Mackay is the first director to come public at the company and it is hard not to value his opinion about what was happening at the highest management levels. If only a fraction of what he claims is found to be true, then Eircom management was a total shambles.


HIGH PRICE


The problems at Telecom/Eircom began with the fixing of the flotation share price. The Dublin Government ignored the board's concerns that the flotation price was too high. It was clear within months of the flotation that the price at which the hundreds of thousands of small shareholders had bought in at was unsustainable.

Then Telia, one of Eircom's pre-floatation shareholders announced they wanted to sell their holdings in the company but dallied n the hope of share prices rising again.

Within a year of flotation it was clear that the senior management were determined to break up Eircom and sell off parts of the company. As a national resource there was and still is a pressing need for Eircom to maintain the impressive level of investment achieved by the company during the 1980s and 1990s when hundreds of millions of pounds were invested in modernising the state's telecommunications network.

There is now a need for digital hubs, with broadband technology to be built throughout the state. This enhanced network offers the possibility of huge information flows through our telecommunication networks and a new dynamic to economic development.

These were issues for government and Public Enterprise minister Mary O'Rourke whom Mackay claims asked him to leave the board in 1998, on the basis that she wanted people with more telecommunications experience to come onto the board. Her subsequent appointment of former Fianna Fail minister Ray MacSharry to the Eircom board surprised Mackay.

Mackay believed that she should taken the opportunity to replace chief executive Alfie Kane, whose management style he criticises for fostering a hierarchical structure.


LOGIC AND PANIC


Kane himself also spoke to the media this week.

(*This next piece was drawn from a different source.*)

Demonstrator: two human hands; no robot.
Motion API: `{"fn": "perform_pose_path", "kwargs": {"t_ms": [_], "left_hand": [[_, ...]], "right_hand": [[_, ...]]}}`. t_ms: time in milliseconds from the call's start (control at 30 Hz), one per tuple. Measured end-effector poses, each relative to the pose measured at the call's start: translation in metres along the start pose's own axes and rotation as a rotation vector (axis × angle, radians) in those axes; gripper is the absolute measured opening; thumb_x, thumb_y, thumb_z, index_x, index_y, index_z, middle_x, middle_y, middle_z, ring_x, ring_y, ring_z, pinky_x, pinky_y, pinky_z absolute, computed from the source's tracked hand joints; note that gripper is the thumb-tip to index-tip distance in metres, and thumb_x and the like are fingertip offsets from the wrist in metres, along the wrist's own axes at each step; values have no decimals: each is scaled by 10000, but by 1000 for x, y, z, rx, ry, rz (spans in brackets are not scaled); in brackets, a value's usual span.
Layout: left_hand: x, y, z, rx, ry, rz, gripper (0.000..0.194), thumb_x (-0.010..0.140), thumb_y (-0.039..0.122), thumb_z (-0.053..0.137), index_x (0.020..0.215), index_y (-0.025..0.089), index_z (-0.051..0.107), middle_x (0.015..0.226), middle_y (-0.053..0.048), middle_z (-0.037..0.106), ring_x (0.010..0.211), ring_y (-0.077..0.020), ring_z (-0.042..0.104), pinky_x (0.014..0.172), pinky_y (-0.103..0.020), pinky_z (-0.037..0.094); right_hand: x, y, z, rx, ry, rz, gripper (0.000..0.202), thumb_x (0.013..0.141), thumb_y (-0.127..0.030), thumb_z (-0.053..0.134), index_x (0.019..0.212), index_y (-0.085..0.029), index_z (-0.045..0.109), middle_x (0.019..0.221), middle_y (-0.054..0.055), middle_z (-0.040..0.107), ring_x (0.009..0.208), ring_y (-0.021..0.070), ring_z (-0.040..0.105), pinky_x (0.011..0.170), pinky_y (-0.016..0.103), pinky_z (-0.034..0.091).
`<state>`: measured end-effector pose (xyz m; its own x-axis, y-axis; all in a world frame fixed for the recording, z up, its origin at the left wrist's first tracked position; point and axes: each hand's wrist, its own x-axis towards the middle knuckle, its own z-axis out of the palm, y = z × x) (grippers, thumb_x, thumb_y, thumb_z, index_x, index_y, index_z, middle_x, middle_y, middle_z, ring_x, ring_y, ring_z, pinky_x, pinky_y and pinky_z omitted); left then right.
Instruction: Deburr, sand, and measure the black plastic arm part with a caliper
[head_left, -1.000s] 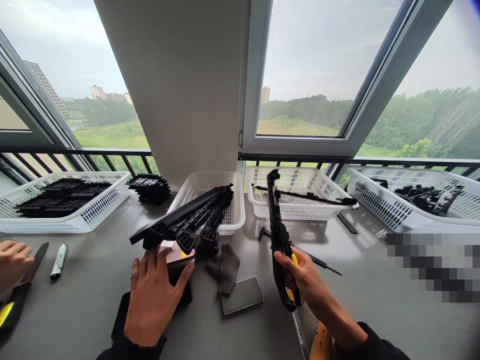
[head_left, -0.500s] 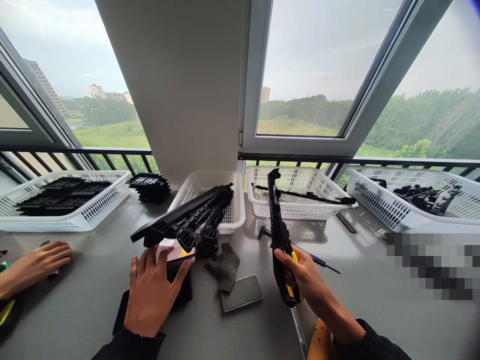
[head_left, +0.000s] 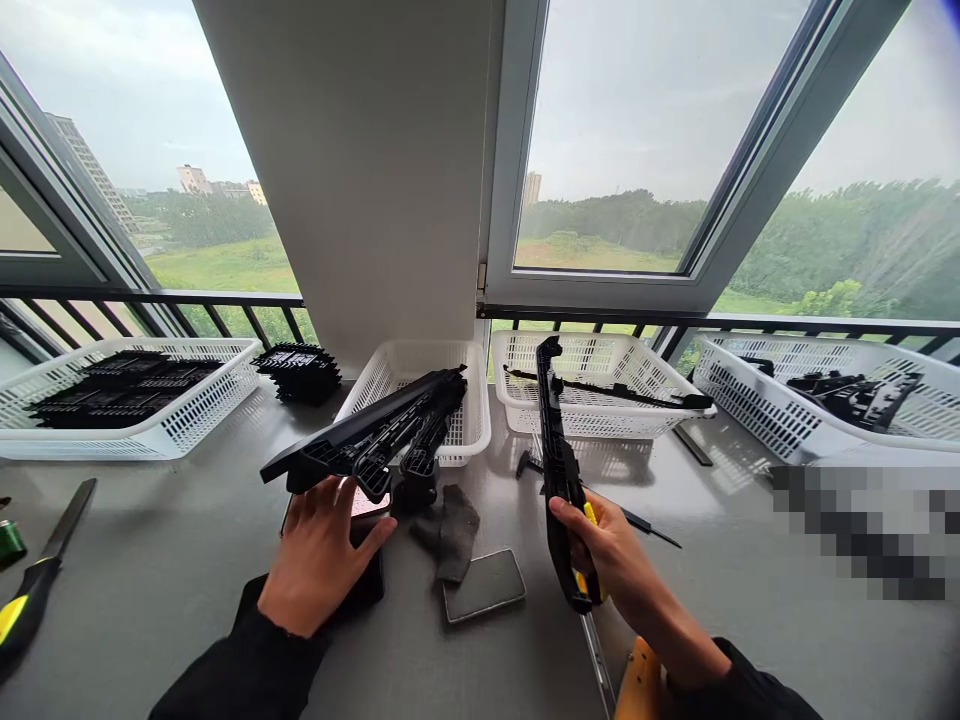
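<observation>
My right hand [head_left: 611,545] is closed round a long, narrow black plastic part [head_left: 553,430], held nearly upright. A yellow-and-black handle [head_left: 590,513] shows in the same grip; the rest of that tool is hidden. My left hand [head_left: 319,560] lies spread over a phone-like device [head_left: 373,502], thumb apart, fingertips partly hidden. Just beyond those fingers, several long black plastic parts [head_left: 375,425] lean across a white basket [head_left: 480,420]. A grey cloth [head_left: 454,530] touches a flat grey rectangular piece [head_left: 486,587] between my hands.
Another white basket [head_left: 517,415] holds a thin black strip. Baskets with black parts stand far left [head_left: 180,430] and far right [head_left: 780,410]. A black stack [head_left: 298,372] stands by the left one. A file [head_left: 45,575] with a yellow-black handle lies at left; an orange-brown object [head_left: 640,680] is near my right wrist.
Another person's hand has left the file at the left. My left hand has shifted slightly up and right over the phone-like device. My right hand stays nearly still with the black part.
</observation>
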<state>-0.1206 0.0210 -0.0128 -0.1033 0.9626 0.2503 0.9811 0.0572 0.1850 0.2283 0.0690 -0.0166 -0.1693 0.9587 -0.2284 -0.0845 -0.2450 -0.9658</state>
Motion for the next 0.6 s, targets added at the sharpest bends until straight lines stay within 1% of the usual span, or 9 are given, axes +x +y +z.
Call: {"fn": "perform_pose_path", "kwargs": {"t_ms": [67,100,167,200,300,367,467,600], "left_hand": [[12,-6,-5,-14,-74,65,430,926,592,564,1150,234,646,1165,-156,762,1221,-416,695,1081,-599,530],[17,-8,-9,-19,-105,74,386,911,579,582,1097,247,648,1094,-134,773,1139,-403,728,1025,-577,561],[24,-12,-15,-30,-142,60,372,871,599,616,1024,261,646,1006,-109,778,1041,-400,757,952,-556,595],[27,-14,-19,-39,-149,47,387,852,614,632,1017,265,648,998,-103,780,1045,-409,761,944,-555,602],[33,-16,-27,-66,-145,14,449,808,637,684,1077,277,673,1059,-100,801,1130,-444,754,954,-559,612],[36,-19,-29,-74,-151,5,467,793,628,707,1101,277,697,1078,-117,813,1102,-451,768,915,-553,629],[37,-25,-24,-92,-163,22,468,789,612,709,1113,275,723,1106,-124,826,1044,-436,782,885,-543,637],[35,-31,-12,-102,-115,5,499,855,602,616,1184,240,715,1134,-109,817,1057,-410,766,923,-542,616]], "right_hand": [[0,0,0,-2,1,-1,713,682,-809,863,752,-242,437,560,-108,355,464,57,267,446,210,222],[0,0,0,-2,0,-5,708,688,-809,860,755,-242,440,561,-108,357,464,58,268,445,210,225],[1,1,0,0,-1,-13,701,695,-807,855,756,-242,443,559,-109,359,462,59,272,444,209,228],[1,1,-1,2,-1,-15,700,695,-807,854,753,-243,443,557,-110,357,460,59,271,443,209,226],[2,2,-1,7,2,-14,707,676,-808,861,739,-245,438,547,-114,344,446,55,262,432,209,214],[3,3,-1,6,9,-14,705,675,-806,862,738,-245,440,545,-114,344,440,55,265,426,208,217],[3,3,0,3,19,-18,707,671,-809,862,737,-246,441,537,-114,344,435,57,273,422,208,228],[3,2,0,1,11,-15,720,658,-823,863,737,-244,442,533,-113,354,438,56,278,422,206,233]]}}
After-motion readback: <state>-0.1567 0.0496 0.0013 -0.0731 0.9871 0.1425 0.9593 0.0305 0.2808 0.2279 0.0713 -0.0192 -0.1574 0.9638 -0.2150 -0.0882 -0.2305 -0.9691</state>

He claims that the break of Eircom was driven by logic and reason and not by panic.

Whatever the competing claims nothing can change the losses absorbed by Eircom shareholders, the lack of management direction for the company or the failure of its Government owners and then significant shareholders to intervene and ensure that the public's interests were being effectively represented.

What is perhaps most appalling about the end of Eircom is that there is no sense that anyone in Eircom or in Government has learnt anything from this fiasco. This week the Finance minister is bringing forward legislation to sell of the government share of ACC Bank and in the coming months Aer Lingus and Aer Rianta are also effectively up for sale. We have yet to see any more efficiencies, or a shareholder democracy even though Irish Life, Greencore, Eircom and now ACC have been privatised.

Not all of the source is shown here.